◆ To do:
Set down a word-for-word copy of the data below, limited to the lines from the first through the line with "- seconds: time".
*** Begin section ***
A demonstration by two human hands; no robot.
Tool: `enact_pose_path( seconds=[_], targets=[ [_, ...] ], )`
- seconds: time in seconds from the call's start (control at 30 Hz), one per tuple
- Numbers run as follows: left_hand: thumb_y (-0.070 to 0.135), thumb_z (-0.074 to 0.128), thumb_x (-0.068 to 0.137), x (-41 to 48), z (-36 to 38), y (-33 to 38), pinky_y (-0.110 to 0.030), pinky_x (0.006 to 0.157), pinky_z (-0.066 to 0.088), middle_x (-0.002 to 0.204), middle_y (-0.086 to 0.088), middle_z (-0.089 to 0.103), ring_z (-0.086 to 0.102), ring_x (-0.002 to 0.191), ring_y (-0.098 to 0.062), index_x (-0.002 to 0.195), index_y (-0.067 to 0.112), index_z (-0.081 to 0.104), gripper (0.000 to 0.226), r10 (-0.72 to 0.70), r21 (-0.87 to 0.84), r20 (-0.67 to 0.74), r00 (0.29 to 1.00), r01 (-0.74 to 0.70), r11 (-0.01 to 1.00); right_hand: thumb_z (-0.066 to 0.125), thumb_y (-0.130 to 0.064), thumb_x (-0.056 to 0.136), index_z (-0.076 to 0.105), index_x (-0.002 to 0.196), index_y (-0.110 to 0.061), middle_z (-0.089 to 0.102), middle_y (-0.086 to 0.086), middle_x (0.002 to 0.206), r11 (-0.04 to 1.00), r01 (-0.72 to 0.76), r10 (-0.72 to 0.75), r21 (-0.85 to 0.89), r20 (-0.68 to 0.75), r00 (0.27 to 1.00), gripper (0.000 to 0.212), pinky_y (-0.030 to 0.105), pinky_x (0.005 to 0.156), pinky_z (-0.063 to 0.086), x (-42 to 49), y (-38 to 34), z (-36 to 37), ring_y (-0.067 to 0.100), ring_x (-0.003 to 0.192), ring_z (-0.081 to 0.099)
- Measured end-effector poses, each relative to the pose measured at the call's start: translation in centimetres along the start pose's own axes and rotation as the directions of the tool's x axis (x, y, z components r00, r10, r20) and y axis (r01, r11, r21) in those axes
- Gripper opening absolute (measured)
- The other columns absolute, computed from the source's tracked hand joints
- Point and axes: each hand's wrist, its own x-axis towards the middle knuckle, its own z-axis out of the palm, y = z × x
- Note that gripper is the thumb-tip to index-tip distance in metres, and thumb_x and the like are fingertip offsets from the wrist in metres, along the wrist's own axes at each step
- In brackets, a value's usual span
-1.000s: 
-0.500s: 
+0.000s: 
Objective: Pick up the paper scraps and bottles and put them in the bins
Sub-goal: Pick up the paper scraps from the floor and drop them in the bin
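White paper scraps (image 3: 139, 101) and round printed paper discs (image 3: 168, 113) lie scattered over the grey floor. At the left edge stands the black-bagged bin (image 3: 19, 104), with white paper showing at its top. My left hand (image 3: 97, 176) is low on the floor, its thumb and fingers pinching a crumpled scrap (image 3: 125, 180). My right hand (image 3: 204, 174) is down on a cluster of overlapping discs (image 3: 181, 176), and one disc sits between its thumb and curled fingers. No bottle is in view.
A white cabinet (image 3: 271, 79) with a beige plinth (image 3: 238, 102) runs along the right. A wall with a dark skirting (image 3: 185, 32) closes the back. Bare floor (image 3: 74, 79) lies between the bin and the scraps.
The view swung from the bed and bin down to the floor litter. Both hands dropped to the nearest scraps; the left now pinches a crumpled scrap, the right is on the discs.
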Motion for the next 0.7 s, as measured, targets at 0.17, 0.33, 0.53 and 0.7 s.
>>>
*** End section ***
◆ Answer area:
A demonstration by two human hands; no robot.
Tool: `enact_pose_path( seconds=[_], targets=[ [_, ...] ], )`
- seconds: time in seconds from the call's start (control at 30 Hz), one per tuple

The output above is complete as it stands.